1.1 Use of Visualization Concepts to Facilitate “Observe and Orient”/Sensemaking

Integrated visualization concepts have been shown to aid sensemakers (Ntuen et al. 2010) in complex information environments. Baber et al. (2010) proposed a framework representing two parallel cycles; a short Close Target Reconnaissance (CTR) OODA loop cycle and a broader cycle of recording, communicating and interpreting information that feeds into the short cycle and improves sensemaking, situation awareness, and situation understanding in context (e.g., imagery provided by cameras to supplement technologies such as night vision goggles or binoculars). Hence, the input fed into the short CTR loop should be relevant, accurate and timely and the notion that information is “a means to an end, not an end in itself” must be continuously stated. Oron-Gilad and Parmet (2016) have used the OODA loop framework to analyze the decision cycle of dismounted soldiers in a patrol mission who received video feed from an unmanned ground vehicle that was ~20–50 m ahead. They found that the addition of video feed data to the moving dismounted soldier had several detrimental effects on soldiers’ orientation and response to events in their immediate environment, especially ones that were not seen by the technology. Their field evaluation highlights the costs that adding graphical information may have on the observe and orient components of the OODA loop, thus raising the need for new roles in combat-team setups and for additional training when unmanned vehicle sensor imagery is introduced to end-operators. Indeed, judgment and decision processes require shared knowledge as well as efficient communication. Technology enables teams to perform tasks together while they are in different locations and using various communication means. Yet, it also increases the need for common assessments or common mental models of situations during the decision-making process (Mosier and Fischer 2010). The concept of common ground (CG), relate to its contributions to mutual knowledge, beliefs, and assumptions that inspire social and collaborative activities. CG is required for the comprehension of normal conversational interactions and is essential for the coordination of joint actions (Cumming and Akar 2005). Different media provides different resources or affordances that shape communication (Kraut et al. 2002).

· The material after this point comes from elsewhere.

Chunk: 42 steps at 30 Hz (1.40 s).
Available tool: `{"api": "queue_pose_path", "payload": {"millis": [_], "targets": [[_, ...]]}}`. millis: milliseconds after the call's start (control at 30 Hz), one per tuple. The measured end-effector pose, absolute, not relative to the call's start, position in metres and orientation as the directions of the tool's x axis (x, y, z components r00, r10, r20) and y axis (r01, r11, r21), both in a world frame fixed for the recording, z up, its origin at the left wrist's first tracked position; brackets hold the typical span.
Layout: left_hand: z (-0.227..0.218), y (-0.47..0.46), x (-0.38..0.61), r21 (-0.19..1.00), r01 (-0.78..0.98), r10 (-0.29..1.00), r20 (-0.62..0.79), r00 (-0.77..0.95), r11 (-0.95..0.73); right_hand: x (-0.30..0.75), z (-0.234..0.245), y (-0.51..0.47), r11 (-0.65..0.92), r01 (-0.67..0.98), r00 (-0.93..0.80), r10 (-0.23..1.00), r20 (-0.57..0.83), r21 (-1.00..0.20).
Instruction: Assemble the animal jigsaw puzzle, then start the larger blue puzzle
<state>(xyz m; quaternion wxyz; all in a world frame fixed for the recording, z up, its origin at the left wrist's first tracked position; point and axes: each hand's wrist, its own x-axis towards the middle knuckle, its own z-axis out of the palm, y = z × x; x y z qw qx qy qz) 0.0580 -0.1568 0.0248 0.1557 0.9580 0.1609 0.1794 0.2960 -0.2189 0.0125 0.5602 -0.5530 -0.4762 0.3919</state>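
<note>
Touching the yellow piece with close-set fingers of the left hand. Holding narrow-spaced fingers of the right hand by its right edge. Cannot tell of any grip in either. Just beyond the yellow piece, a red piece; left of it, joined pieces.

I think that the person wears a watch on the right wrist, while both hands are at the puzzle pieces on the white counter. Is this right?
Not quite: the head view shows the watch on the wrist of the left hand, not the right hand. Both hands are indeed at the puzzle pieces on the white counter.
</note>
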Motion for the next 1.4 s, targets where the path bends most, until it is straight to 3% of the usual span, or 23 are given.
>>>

1.2 Use of Video to Facilitate Co-presence of Non-military Teams

Fussell et al. (2003) found that pairs work best when they are located side-by side and share full visual co-presence. On the contrary, pairs worked least well when they only had audio communication and they couldn’t see the work area. Some of the benefits of shared visual space can be provided through technology; A scene-oriented camera showing a wide-angle view of the workspace provided significant benefit over audio-only communications. However, a head-mounted camera with eye-tracking capabilities provided little benefit. Moreover, the combination of head-mounted camera and scene camera did not enhance pairs’ effectiveness over the scene camera alone, and in fact led to longer performance times than the scene camera alone. The usage of two cameras caused decision difficulties related to how to distribute attention between them and also confusion in understanding which one was in use. Such findings caution against strategies to create shared visual space through multiple video feeds. The authors concluded that providing a wide-angle static view was the most valuable form for remote collaboration on physical tasks. In another non-military study, the focus was on use of video as a communication mean for capturing the images of remote participants as they perform tasks together. In this type of remote-collaborative work domain, video feed that was used to communicate visual aspects of interaction, such as eye gaze, physical gestures, and facial expressions, had no effect on either the quality of the interaction or the outcome of the task. In situations where visual communication consisted of important content that was needed to improve coordination and collaboration (e.g., a neurosurgical procedure in an operating room) the results were more promising, hence, using video as data rather than as a concept of shared events or as an indication of who is present in an activity, was beneficial. These types of contextual video images provided means to maintain the team members’ (including those who did not have an active role) attention to the operation at any given time and facilitated coordination of fast-paced activities between members of the team (Obradovich and Smith 2008).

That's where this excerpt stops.